Las biografías son los espacios naturales de la etopeya, así, y por poner un ejemplo clásico, en la famosa obra de Suetonio Vida de los doce césares, se le dedica una parte sustancial al retrato moral de cada uno de ellos. En el fragmento siguiente vemos cómo señala cualidades de Julio César y las ejemplifica con hechos:

LXXII. Con tantas consideraciones y bondad trató siempre a sus amigos, que habiendo caído repentinamente enfermo C. Opio, que le acompañaba por un camino agreste y difícil, le cedió la única cabaña que encontraron y se acostó él en el suelo a la intemperie. Cuando consiguió el poder soberano, elevó a los primeros honores a algunos hombres de baja estofa, y cuando se lo censuraron, contestó: "Si bandidos y asesinos me hubiesen ayudado a defender mis derechos y dignidad, les mostraría igualmente mi agradecimiento."

LXXIII. Nunca, por otra parte, concibió enemistades tan hondas que no las desechase al presentarse ocasión.

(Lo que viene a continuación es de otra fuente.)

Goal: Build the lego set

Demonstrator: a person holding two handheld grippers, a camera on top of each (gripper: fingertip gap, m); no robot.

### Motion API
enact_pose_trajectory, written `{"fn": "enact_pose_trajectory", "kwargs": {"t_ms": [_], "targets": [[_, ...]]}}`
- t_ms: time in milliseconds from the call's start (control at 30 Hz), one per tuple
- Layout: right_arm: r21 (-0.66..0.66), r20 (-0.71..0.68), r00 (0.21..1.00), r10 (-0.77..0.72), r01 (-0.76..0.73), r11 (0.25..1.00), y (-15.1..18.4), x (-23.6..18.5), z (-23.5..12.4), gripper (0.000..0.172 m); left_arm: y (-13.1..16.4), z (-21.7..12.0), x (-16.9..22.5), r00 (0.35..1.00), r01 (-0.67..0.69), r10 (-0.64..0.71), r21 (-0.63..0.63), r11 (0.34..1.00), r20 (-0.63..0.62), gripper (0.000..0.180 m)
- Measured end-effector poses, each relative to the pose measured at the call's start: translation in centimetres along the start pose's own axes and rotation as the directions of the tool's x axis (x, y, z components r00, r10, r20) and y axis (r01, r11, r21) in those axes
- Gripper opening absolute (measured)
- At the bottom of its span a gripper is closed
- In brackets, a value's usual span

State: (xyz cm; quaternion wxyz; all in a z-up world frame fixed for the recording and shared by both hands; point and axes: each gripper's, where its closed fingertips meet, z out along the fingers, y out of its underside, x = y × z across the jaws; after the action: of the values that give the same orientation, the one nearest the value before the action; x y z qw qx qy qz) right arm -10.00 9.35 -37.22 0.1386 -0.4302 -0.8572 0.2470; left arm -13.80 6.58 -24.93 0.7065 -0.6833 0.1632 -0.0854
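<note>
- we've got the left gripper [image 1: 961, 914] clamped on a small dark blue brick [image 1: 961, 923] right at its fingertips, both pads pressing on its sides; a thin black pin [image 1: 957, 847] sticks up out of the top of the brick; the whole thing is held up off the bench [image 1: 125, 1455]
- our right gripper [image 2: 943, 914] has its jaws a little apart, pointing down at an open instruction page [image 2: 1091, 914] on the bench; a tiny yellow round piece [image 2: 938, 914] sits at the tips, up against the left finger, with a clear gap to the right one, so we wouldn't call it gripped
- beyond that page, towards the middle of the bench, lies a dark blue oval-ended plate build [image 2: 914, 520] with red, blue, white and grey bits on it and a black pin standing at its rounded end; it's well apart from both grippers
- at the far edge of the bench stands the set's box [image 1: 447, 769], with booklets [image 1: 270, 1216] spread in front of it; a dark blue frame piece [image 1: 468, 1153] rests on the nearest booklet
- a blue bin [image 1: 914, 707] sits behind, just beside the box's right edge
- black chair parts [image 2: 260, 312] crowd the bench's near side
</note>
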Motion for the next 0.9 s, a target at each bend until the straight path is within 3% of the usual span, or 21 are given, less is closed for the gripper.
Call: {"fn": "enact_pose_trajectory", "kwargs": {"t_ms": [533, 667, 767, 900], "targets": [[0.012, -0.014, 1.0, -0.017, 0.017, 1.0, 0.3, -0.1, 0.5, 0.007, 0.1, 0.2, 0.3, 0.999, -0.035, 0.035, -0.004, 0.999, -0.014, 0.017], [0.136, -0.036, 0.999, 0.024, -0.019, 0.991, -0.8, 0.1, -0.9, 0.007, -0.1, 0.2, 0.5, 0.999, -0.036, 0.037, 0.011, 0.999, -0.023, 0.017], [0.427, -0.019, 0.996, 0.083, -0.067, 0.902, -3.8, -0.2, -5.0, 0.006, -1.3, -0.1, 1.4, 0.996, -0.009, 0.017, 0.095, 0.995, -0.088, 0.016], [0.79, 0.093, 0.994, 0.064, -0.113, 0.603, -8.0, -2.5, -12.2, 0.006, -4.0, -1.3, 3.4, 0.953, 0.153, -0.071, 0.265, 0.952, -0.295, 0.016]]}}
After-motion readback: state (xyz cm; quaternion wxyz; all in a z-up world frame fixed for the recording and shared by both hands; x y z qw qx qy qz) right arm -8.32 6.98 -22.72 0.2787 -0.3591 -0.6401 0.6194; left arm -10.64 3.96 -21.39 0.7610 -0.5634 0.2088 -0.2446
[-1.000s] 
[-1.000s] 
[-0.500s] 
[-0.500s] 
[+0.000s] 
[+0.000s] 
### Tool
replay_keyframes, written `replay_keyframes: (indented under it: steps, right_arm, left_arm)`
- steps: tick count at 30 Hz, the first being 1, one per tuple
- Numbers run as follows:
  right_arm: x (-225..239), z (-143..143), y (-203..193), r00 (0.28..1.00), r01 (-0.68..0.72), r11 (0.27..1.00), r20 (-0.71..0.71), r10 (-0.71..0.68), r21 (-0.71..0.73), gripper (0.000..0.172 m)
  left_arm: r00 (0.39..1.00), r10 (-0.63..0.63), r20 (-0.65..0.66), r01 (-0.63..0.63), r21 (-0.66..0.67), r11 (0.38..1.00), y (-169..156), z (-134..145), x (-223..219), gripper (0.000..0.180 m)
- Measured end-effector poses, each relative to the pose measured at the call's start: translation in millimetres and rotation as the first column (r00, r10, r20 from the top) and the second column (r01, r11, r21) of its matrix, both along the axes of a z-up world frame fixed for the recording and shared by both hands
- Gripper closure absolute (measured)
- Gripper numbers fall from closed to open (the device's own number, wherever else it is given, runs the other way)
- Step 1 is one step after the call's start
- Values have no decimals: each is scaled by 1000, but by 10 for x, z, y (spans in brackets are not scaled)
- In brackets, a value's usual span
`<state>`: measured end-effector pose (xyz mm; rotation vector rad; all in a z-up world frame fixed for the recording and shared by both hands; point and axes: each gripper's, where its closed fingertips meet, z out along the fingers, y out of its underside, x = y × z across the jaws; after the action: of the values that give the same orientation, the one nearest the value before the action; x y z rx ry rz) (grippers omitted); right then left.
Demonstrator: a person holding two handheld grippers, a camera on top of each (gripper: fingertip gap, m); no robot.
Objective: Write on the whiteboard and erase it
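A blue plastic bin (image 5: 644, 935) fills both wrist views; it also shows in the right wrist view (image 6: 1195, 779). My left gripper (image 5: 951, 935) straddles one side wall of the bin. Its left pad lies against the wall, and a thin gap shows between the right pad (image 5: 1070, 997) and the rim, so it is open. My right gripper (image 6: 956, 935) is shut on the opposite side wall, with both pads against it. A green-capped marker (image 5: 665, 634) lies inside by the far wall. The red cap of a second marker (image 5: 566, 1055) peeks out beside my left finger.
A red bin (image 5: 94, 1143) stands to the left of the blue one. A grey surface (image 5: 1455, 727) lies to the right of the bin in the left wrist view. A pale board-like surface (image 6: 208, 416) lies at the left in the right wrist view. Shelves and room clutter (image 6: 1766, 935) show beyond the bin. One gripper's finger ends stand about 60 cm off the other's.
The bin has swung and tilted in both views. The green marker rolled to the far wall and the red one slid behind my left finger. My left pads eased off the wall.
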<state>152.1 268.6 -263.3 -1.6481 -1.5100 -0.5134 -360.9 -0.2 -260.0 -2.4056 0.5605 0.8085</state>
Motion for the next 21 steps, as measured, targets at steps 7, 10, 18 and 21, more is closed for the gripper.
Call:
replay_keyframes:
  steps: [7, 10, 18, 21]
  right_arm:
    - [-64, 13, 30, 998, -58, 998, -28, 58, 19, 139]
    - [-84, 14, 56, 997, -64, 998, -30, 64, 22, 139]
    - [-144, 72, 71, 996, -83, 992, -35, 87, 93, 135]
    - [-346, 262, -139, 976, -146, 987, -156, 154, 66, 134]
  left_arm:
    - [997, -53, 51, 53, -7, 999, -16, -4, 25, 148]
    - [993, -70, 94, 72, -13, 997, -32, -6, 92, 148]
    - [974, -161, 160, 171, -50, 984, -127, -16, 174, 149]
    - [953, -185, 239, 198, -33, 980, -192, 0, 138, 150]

C. Memio le había atacado en sus discursos con extraordinaria vehemencia, contestándole por escrito César con igual aspereza; y, sin embargo, poco después le ayudó con toda su influencia a conseguir el consulado. C. Calvo le había dirigido epigramas difamatorios, y cuando pretendía reconciliarse con él por la mediación de algunos amigos, él mismo se adelantó a escribirle. Confesaba que Valerio Catulo, en sus versos sobre Mamurra, le había marcado con eterno estigma, y en el mismo día en que le dio satisfacción le admitió a su mesa, sin haber roto nunca sus relaciones de hospitalidad con el padre del poeta.

LXXIV. Era por naturaleza benévolo, hasta en las venganzas. Cuando se apoderó de los piratas, de quienes fue prisionero y a quienes en aquella situación juró crucificar, no les hizo clavar en este instrumento de suplicio hasta después de estrangulados.

En 1928 se publicó una novela de Azorín titulada Félix Vargas. Etopeya en la que asistimos al retrato moral del protagonista; del personaje interesa sobre todo su psicología más que los rasgos físicos o, incluso, sus acciones. Tenemos aquí una etopeya dilatada a lo largo de un centenar de páginas, de la que escogemos un fragmento como muestra.

 

A la tristeza y a la cólera del viaje ha sucedido una ligerísima satisfacción. Lucecita de esperanza. Sosiego dulce, explanación del ánimo recogido. Se halla el poeta sentado un momento ante el mar. El mar, en esta hora de sol esplendente, es de un azul intenso. La satisfacción en el espíritu de Félix se densifica. Un observador superficial podrá creer que el poeta navega en plena locura. ¿No son todos estos pesares suyos íntimos sutilidades, remilgos, escrúpulos inverosímiles? Cirrus impalpables en el horizonte, nervios sutiles en una hoja mirada a trasluz. Y, sin embargo, esta realidad intrínseca de Félix es una realidad sólida para la mente del poeta. Asidos a las cosas del mundo rudas, ásperas, violentas, ¿cómo se podrá juzgar de estos conflictos íntimos? Y nada hay más hondo, más emocionante, más dramático y más elevado. Félix se da exacta cuenta del problema. Una figura de mujer -la de Julia Récamier, por ejemplo- ha podido conmover la emotividad del poeta; se ha emocionado Félix ante la imagen de la dama; ha percibido que en el trabajo, al escribir, tal motivación le prestaba fluencia y fervor. Se podrá juzgar locura el apasionamiento del poeta por este juego de las imágenes; pero las imágenes con quienes se identifica el poeta y las complicaciones espirituales que estas imágenes suscitan son la razón última de la vida de Félix.